Pas surprenant que les étoiles de l’Automate — outre l’automate lui—même – sont des gens qui se souviennent de jours meilleurs gagnés grâce à des sacrifices publics décents en raison de difficultés partagées. Comme je l’ai dit plus tôt, c’était une époque où les riches et les pauvres, les femmes et les hommes, les blancs et les gens de couleur étaient assis côte à côte dans de beaux bâtiments art-déco. Ils ont peut-être été craintifs et biaisés avec leurs compagnons de salle à manger, mais ils se sont assis à côté d’eux néanmoins. J’ai été amusé d’entendre Mel Brooks, Carl Reiner et Eliott Gould raconter des histoires sur des artistes qui n’avaient même pas les moyens de manger au H&H. Mais les managers les laissaient s’asseoir toute la journée; ils n’avaient souvent pas d’autre endroit où aller. Si vous étiez vraiment entreprenant et que vous ne vous sentiez pas trop gêné, vous pourriez concocter une soupe de tomates hobo avec de l’eau chaude gratuite et des condiments H & H (ketchup, sucre, sel, poivre et craquelins). J’ai été intéressé d’apprendre qu’Howard Schultz, un garçon de Brooklyn, s’est rendu compte instantanément de son appel à devenir un « marchand” au moment où il est entré pour la première fois dans un H&H. Mais j’ai été le plus ému quand j’ai entendu Colin Powell et Ruth Bader Ginsburg. La famille de Powell dans le Bronx m’a rappelé la mienne. RBG m’a rappelé mon amour d’enfance et mon respect pour la salle d’audience, où, dans les meilleures circonstances et avec les meilleurs praticiens, peut être le lieu égalitaire le plus prometteur de tous.

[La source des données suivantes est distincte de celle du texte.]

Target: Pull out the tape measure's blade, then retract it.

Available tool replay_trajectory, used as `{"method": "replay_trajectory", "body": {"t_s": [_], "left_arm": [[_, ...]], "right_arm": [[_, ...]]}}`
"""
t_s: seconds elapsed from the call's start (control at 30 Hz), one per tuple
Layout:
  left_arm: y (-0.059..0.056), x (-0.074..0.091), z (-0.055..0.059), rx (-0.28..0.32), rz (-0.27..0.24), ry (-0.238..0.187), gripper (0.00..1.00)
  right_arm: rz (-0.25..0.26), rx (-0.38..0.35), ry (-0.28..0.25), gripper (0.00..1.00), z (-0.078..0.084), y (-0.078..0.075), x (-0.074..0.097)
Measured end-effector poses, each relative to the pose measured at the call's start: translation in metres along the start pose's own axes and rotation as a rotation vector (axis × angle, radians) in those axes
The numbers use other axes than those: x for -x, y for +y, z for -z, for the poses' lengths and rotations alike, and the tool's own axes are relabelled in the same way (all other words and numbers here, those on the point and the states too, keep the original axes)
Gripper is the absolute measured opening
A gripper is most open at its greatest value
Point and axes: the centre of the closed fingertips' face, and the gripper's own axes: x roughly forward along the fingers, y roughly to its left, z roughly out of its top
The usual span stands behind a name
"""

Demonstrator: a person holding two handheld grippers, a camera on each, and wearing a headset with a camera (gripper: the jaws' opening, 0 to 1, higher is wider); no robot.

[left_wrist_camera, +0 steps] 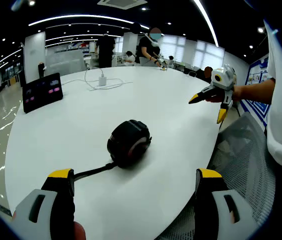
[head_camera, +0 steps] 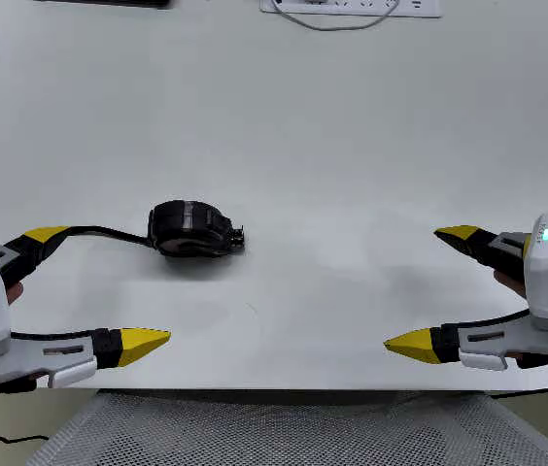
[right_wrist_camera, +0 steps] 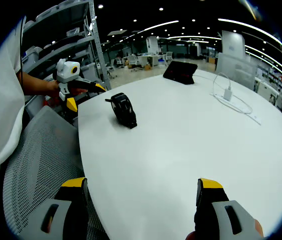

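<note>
Black rounded tape measure [head_camera: 192, 229]: rests on the white tabletop [head_camera: 352, 146], left of centre, between the two grippers and nearer the left one, with no blade drawn out.
Strap: a thin black cord [head_camera: 109, 232] runs from the case to the far jaw tip of the left gripper [head_camera: 117, 283]. Whether it touches that tip I cannot tell.
Left gripper jaws: yellow-tipped, spread wide and holding nothing, with the case just ahead of them.
Right gripper [head_camera: 411, 287] jaws: also spread wide and empty, well apart from the case.
Handling: the case looks compact, stiff and fairly heavy for its bulk, and its dark shell probably gives good grip. The blade is likely thin, springy steel that snaps back hard.
Where to hold: probably pinch the case across its two broad faces with the left gripper, and take the small hook tab [head_camera: 238, 234], which faces right, with the other.
Head view: shows the hook tab and both jaw gaps together.
Left gripper view: shows the case [left_wrist_camera: 129, 142] close up, the right gripper [left_wrist_camera: 205, 111] beyond it, a dark tablet [left_wrist_camera: 42, 91] and people far off.
Right gripper view: shows the case [right_wrist_camera: 124, 111] far away and narrow, beside the left gripper [right_wrist_camera: 88, 99].
</note>
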Motion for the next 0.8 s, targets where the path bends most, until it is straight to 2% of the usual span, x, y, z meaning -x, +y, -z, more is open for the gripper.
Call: {"method": "replay_trajectory", "body": {"t_s": [0.3, 0.53, 0.8], "left_arm": [[0.0015, -0.0004, 0.0007, 0.003, 0.0, 0.004, 0.99], [0.0022, -0.0006, 0.0014, 0.003, -0.002, 0.008, 0.99], [0.0019, -0.0003, 0.0012, -0.001, 0.003, 0.011, 0.99]], "right_arm": [[-0.001, 0.008, -0.015, 0.89, -0.0034, 0.0, -0.0007], [-0.004, 0.006, -0.011, 0.85, -0.0029, 0.0001, -0.0005], [-0.004, 0.009, -0.002, 0.86, -0.0026, -0.0001, -0.001]]}}
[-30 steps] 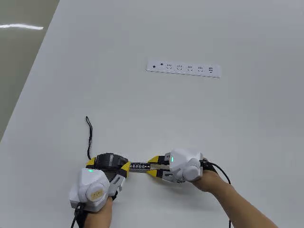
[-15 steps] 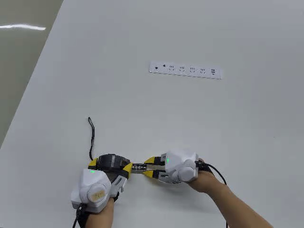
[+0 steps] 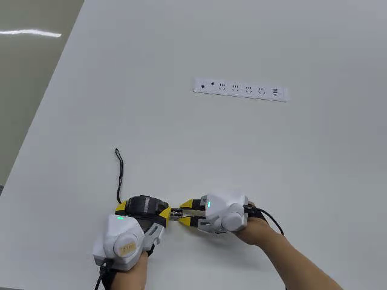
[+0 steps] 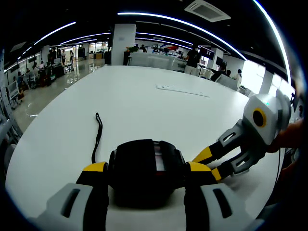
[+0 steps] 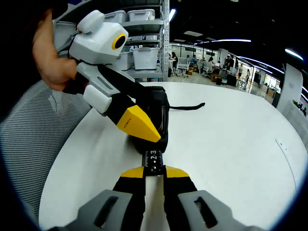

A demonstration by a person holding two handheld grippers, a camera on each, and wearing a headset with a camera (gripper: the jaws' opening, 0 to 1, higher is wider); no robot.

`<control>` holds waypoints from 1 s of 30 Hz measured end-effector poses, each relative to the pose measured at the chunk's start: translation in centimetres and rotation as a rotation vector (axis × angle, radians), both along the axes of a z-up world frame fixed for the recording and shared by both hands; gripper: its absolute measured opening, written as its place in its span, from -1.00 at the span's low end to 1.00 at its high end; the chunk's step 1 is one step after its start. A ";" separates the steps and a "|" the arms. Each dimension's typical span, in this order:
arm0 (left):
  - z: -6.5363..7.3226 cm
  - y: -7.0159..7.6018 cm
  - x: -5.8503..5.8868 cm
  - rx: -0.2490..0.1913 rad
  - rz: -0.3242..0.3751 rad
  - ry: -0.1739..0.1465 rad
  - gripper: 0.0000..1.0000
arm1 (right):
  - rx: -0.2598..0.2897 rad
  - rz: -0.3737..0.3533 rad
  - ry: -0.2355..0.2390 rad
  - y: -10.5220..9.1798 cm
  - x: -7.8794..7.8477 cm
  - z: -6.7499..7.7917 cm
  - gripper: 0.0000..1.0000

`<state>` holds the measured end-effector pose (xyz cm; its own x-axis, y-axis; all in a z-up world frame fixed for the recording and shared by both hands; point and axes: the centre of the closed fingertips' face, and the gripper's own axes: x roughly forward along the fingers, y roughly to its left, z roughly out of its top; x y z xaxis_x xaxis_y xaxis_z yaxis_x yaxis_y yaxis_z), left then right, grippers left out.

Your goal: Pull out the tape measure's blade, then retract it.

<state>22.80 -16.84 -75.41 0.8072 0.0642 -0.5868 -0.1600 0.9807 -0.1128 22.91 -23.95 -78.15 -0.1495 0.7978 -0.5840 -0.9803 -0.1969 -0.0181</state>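
Closer to the tape measure (image 3: 144,205) clamped in left gripper (image 4: 147,168), right gripper (image 5: 154,172) pinches its blade (image 5: 153,156).

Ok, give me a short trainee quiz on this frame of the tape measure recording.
1. True or false: the left gripper is shut on the black plastic tape measure case.
2. The fingers of the right gripper pinch: A the tape's narrow dark numbered blade, B a red screwdriver, C a blue cup.
3. What lies on the white table beyond both grippers?
Key: 1 true; 2 A; 3 a long white plastic power strip.
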 end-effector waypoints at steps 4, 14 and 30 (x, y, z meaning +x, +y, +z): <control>0.0 0.0 0.0 -0.002 0.000 0.000 0.21 | 0.003 0.005 0.002 0.5 -0.1 0.0 -0.77; 0.0 0.1 0.0 -0.002 -0.003 0.001 0.21 | 0.006 0.014 0.001 1.2 -0.3 -0.2 -0.77; 0.1 0.1 0.0 0.001 -0.008 0.004 0.20 | 0.012 0.028 -0.002 2.2 -0.5 -0.2 -0.76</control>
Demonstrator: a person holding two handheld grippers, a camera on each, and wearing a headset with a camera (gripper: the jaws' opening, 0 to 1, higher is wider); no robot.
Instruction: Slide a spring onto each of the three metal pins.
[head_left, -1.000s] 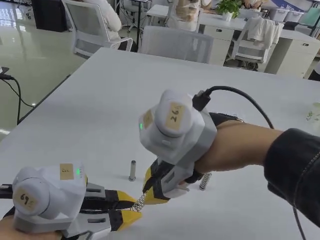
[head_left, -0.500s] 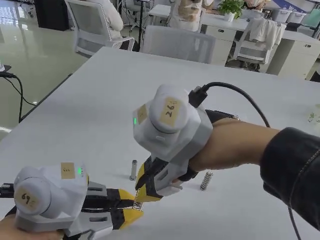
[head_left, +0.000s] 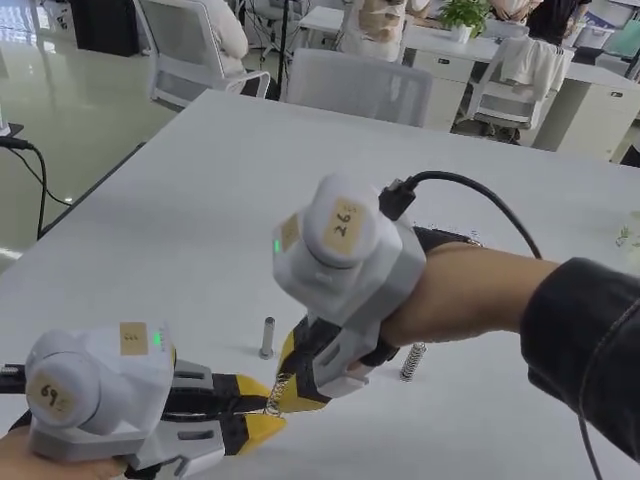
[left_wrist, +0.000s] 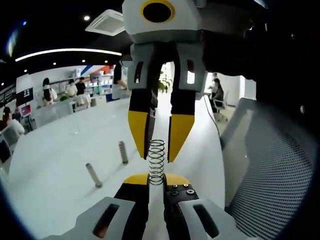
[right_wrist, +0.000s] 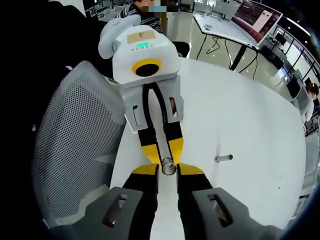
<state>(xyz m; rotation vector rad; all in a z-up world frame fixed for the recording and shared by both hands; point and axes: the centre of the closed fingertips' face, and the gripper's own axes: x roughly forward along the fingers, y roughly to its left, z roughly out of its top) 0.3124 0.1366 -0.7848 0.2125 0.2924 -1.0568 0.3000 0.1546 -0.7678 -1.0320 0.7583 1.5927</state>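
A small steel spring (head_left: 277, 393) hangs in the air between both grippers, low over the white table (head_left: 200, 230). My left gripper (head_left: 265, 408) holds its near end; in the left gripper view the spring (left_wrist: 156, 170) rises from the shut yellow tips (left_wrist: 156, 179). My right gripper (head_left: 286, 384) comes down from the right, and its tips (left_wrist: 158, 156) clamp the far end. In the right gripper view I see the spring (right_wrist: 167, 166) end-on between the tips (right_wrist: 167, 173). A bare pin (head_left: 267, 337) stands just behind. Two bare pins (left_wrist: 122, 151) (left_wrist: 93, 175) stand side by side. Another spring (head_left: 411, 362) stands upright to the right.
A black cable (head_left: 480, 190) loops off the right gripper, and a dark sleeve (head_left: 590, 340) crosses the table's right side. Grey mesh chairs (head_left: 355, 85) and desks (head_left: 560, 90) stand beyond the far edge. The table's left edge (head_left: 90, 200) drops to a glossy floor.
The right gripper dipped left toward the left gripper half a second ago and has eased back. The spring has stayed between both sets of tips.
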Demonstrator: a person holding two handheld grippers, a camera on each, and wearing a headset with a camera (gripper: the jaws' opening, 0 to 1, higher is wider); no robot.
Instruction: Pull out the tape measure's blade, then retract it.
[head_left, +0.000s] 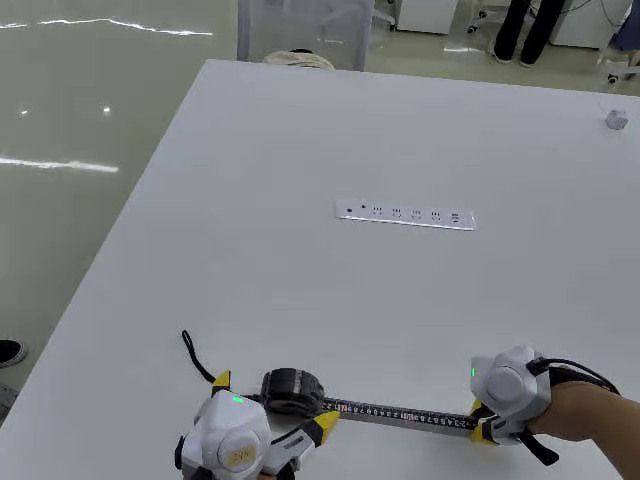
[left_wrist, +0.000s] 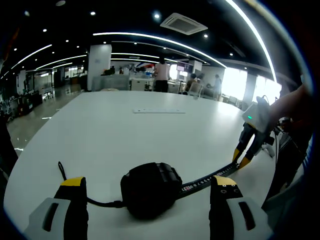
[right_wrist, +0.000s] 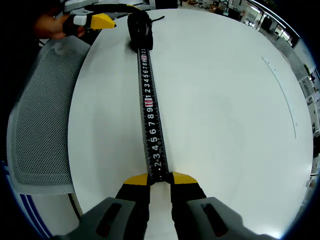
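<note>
At the near edge of the wide white worktable (head_left: 300, 150), the right gripper (right_wrist: 160, 176) has its yellow-tipped jaws pinched together on the free end of the narrow numbered metal blade (right_wrist: 149, 100), right at the lowest numerals (the ten is printed in red). From that grip the blade runs straight and flat over the tabletop to the black rounded tape measure case (left_wrist: 150, 192), which lies on the table between the jaws of the left gripper (left_wrist: 150, 184). Those jaws stand wide apart, one on each side of the case, with a gap showing on both sides in the left gripper view. A thin black cord loop (head_left: 195, 352) trails from the case toward the table's left edge. In the head view the two grippers sit well apart with the blade spanning between them, and a person's bare forearm (head_left: 590, 410) reaches in behind the right one. Farther out, a long white power strip (head_left: 405, 215) lies mid-table, well apart from the work, and a small grey object (head_left: 617, 120) sits near the far right edge. A grey mesh chair back (right_wrist: 40, 115) stands beside the table in the right gripper view. Beyond the table, dark-trousered legs (head_left: 525, 30) stand on the glossy floor.
</note>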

Dans l’Amérique post-pandémique, nous voulons cet endroit , nous aspirons à cet endroit et à d’autres lieux civiques. Mais je suis plus réaliste que sentimentaliste. Cela va demander beaucoup d’introspection dans les mois à venir. Nous avons le temps de le faire maintenant, mais nous commençons tout juste à comprendre les outils. Hurwitz, Shuldiner et son équipe doivent attendre une sortie en salles, lorsque les festivals de cinéma et les maisons d’art — ceux qui survivent — rouvriront. En attendant, il y a encore plus de possibilités aujourd’hui pour le streaming, et je soupçonne que cela fera partie du mix de distribution à court terme pour le film. J’ai la chance d’avoir vu une coupe privée du film en ligne, et elle s’affiche magnifiquement sur mon petit ordinateur portable. Ce n’est même pas un compromis. Cela me rappelle une récente réunion en ligne organisée par Haymarket Press (plus de 14 000 personnes) où le sujet était de savoir comment les citoyens pourraient orchestrer une réponse significative au « capitalisme Corona », une expression inventée par Naomi Klein, auteur de La Doctrine du choc (elle est le sujet de mon prochain article). En 2020, la révolution ne sera pas télévisée. Mais il pourrait commencer à s’organiser en ligne.